The future of AI and its consequences are still in a gray area. Whether or not government branches choose to apply proper legislations remains unclear. (Photo Credit: mikemacmarketing, CC BY 2.0 <>, via Wikimedia Commons)

However, when used correctly, AI Voice technology can prove to be quite an effective tool for creating forms of entertainment. For example, AI voice products can generate effective and believable recordings that can be used for storytelling or podcast purposes. Many examples can be found on the ElevenLabs website, in which members of the community use the voice product to create their own content. Another example is in the context of video games where AI can be used to generate lines for characters without the need for extra recording time. However, the positive and negative impacts of AI on industry are still to be debated. 

In terms of video games, another popular use of AI voice technology is with presidential elects. In this case, AI technology is used to clone the voices of past presidents and used in Text to Speech services to make it seem as if the presidential elects are playing a video game. Multiple videos of cloned presidents were posted on TikTok and YouTube, where they are heard and even seen playing and arguing about games such as Minecraft. As a novel TikTok and Twitter trend that began earlier this year, the number of videos with past or current presidents such as Barack Obama, Donald Trump, and Joe Biden playing video games has only increased. The amusement of presidents seemingly playing games has also inspired others to even create petitions for these causes.

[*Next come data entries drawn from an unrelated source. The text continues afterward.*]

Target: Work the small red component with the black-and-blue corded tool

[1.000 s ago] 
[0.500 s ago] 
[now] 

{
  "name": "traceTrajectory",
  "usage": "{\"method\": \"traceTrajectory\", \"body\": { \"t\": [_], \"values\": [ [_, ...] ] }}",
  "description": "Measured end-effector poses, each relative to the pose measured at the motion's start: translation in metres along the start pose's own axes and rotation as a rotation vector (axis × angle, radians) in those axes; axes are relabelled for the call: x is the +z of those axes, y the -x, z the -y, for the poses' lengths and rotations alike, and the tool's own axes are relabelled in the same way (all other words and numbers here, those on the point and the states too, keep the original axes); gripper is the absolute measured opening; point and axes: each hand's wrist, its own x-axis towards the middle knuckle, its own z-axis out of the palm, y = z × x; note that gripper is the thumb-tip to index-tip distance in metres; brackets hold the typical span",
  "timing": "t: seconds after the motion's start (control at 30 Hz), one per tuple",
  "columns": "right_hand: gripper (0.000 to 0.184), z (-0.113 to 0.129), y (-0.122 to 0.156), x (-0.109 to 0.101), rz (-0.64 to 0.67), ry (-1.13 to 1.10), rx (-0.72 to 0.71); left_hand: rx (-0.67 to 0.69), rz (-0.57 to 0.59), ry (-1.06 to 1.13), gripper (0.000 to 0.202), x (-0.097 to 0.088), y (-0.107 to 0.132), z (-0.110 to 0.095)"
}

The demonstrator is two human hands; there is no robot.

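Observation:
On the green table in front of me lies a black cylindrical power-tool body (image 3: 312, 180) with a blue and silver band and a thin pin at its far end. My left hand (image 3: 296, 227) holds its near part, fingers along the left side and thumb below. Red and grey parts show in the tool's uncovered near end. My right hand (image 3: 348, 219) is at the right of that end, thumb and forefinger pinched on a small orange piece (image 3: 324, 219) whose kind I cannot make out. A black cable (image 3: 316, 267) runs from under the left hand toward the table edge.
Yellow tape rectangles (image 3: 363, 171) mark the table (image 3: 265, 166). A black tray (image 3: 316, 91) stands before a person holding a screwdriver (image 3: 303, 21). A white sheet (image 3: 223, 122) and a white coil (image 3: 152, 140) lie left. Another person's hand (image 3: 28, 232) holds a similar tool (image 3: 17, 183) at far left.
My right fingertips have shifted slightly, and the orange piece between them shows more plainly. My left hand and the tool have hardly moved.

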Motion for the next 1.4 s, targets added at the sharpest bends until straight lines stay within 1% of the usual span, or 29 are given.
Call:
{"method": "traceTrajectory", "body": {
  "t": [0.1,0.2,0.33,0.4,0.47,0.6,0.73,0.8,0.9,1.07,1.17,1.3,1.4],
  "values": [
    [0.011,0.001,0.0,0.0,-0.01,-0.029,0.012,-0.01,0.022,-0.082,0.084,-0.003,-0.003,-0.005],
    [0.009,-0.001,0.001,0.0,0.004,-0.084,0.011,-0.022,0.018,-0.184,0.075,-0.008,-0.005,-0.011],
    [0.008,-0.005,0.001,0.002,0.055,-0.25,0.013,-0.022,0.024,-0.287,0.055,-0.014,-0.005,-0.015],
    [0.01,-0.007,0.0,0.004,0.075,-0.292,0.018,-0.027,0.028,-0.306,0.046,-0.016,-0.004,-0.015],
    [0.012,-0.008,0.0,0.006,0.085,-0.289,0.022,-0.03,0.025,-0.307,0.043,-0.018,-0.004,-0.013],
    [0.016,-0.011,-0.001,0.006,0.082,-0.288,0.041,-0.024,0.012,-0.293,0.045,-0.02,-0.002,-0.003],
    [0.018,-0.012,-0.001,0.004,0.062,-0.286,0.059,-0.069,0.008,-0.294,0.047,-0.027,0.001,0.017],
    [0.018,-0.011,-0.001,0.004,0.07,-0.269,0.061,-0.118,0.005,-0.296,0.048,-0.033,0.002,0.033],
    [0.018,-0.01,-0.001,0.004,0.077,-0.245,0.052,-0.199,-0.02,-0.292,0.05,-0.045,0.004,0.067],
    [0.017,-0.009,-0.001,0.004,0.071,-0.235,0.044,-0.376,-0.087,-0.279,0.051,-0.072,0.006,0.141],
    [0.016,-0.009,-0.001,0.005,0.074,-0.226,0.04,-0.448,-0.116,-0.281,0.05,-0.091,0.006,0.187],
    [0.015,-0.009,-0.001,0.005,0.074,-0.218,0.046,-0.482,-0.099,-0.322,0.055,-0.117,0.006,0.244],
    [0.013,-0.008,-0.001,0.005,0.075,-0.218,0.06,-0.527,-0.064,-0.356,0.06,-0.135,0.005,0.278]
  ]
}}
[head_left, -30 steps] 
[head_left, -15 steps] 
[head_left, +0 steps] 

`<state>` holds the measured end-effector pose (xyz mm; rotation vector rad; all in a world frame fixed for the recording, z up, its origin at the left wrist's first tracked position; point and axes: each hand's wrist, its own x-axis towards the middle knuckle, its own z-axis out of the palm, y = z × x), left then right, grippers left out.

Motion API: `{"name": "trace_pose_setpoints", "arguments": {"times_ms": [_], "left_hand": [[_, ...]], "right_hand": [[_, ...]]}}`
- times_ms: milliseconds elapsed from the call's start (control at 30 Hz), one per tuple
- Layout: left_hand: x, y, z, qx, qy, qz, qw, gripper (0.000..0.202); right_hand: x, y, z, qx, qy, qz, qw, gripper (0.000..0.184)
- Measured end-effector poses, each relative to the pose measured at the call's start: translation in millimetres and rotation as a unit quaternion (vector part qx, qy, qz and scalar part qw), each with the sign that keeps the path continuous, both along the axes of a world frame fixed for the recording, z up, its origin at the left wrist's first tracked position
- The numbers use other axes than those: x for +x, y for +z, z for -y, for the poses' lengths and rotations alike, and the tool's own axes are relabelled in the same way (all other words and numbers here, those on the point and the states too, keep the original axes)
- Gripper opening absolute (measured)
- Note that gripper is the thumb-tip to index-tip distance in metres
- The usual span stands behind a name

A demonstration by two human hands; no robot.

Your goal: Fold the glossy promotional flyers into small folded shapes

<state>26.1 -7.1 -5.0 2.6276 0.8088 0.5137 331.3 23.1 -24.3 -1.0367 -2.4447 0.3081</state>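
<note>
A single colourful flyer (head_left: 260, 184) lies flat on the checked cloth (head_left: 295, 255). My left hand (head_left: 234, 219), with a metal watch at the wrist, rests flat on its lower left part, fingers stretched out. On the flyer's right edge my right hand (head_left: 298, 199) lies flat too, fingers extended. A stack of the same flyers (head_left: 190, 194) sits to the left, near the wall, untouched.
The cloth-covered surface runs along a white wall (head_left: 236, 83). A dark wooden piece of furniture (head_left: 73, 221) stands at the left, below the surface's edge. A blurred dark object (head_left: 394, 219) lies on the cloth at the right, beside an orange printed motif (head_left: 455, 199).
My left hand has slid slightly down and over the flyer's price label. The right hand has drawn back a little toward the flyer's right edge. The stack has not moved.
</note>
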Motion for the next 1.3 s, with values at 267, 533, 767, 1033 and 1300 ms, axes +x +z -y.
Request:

Other miscellaneous uses of AI Voice technology include using machine learning to recreate the music of various genres. With different AI music generators such as MusicGen and Audoir, internet users are able to create distinct songs that sound vocally identical to the real artist. Through this, individuals and even artists can efficiently create new compositions of music at a relatively low cost. Drake fans, for instance, have used this trend to their advantage, creating many songs in Drake’s voice by using keywords of their specified subjects. 

However, these AI music generators still have their drawbacks. These models are still susceptible to abuse and the potential copyright infringement cases that may arise from the use of music as training data. In addition, the extent to which these AI models can contribute to creativity is only so far, as they cannot necessarily copy the unique creativity of a human; or at least not yet. 

It is clear that understanding the potential of AI and its effect on society is something that we cannot disregard in the future. As it stands right now, AI is still a large research problem, and there are still new developments in the field to be made. As AI becomes more and more complex, knowing what to expect from the actions of AI and how to deal with these expectations is quite important, especially when bad actors are involved.

“It was the crying, it was the sobbing. What really got to me is that she’s not a wailer. She’s not a screamer. She’s not a freak out. She’s more of an internal, try-to-contain, try-to-manage person. That’s what threw me off. It was the voice, matching with the crying,” said Jennifer Stefano on CNN.